Assignment - An exact copy of each line below is needed, with no images in it.

Data excerpt -
*** Block opens ***
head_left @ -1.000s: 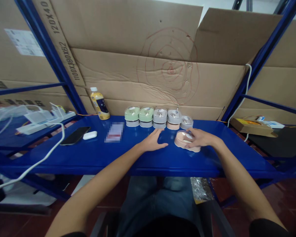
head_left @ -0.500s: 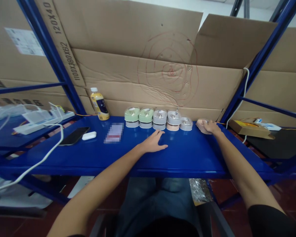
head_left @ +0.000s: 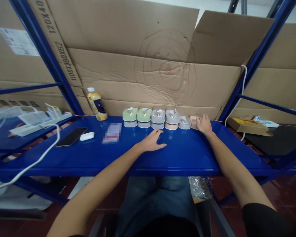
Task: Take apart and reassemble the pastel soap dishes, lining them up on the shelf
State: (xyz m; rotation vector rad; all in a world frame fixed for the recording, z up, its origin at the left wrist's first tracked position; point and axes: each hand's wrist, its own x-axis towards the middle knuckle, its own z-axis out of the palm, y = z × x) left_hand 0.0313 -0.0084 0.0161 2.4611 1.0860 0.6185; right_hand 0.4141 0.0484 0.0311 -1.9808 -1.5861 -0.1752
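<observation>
A row of small plastic containers with clear domed lids stands along the back of the blue table. Green containers point(head_left: 130, 115) sit on grey ones at the left end, and further right a grey container point(head_left: 172, 116) sits on a pink one. A single grey container point(head_left: 184, 122) follows. Beside it, at the right end of the row, is a pink container point(head_left: 193, 122); my right hand point(head_left: 205, 125) has its fingers around its right side, partly hiding it. In front of the stacks my left hand point(head_left: 153, 141) rests near the tabletop, holding nothing, thumb and fingers apart.
A yellow drink bottle point(head_left: 97, 104) stands at the back left. Nearer lie a black phone point(head_left: 71, 137), a white earbud case point(head_left: 87, 136) and a blurred card point(head_left: 112, 133). A white cable point(head_left: 48, 152) hangs across the table's left side. Cardboard point(head_left: 143, 79) backs the table.
My right hand has moved left with the pink container, which now stands up against the single grey one. The left hand has stayed nearly still. The view has shifted slightly.
</observation>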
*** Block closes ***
Expected answer -
head_left @ -1.000s: 
head_left @ -0.500s: 
head_left @ +0.000s: 
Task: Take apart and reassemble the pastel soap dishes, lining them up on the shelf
State: (xyz m; rotation vector rad; all in a world frame fixed for the recording, z up, its origin at the left wrist's first tracked position; point and axes: each hand's wrist, its own x-axis towards the middle knuckle, its own z-axis out of the palm, y = z × x) left_hand 0.0313 -0.0084 0.0161 2.4611 1.0860 0.6185; right_hand 0.4141 0.0484 0.0311 -1.9808 -1.5861 -0.1752
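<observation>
A row of small plastic containers with clear domed lids stands along the back of the blue table. Green containers point(head_left: 130, 115) sit on grey ones at the left end, and further right a grey container point(head_left: 172, 116) sits on a pink one. A single grey container point(head_left: 184, 122) follows. Beside it, at the right end of the row, is a pink container point(head_left: 193, 122); my right hand point(head_left: 205, 125) has its fingers around its right side, partly hiding it. In front of the stacks my left hand point(head_left: 153, 141) rests near the tabletop, holding nothing, thumb and fingers apart.
A yellow drink bottle point(head_left: 97, 104) stands at the back left. Nearer lie a black phone point(head_left: 71, 137), a white earbud case point(head_left: 87, 136) and a blurred card point(head_left: 112, 133). A white cable point(head_left: 48, 152) hangs across the table's left side. Cardboard point(head_left: 143, 79) backs the table.
My right hand has moved left with the pink container, which now stands up against the single grey one. The left hand has stayed nearly still. The view has shifted slightly.
</observation>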

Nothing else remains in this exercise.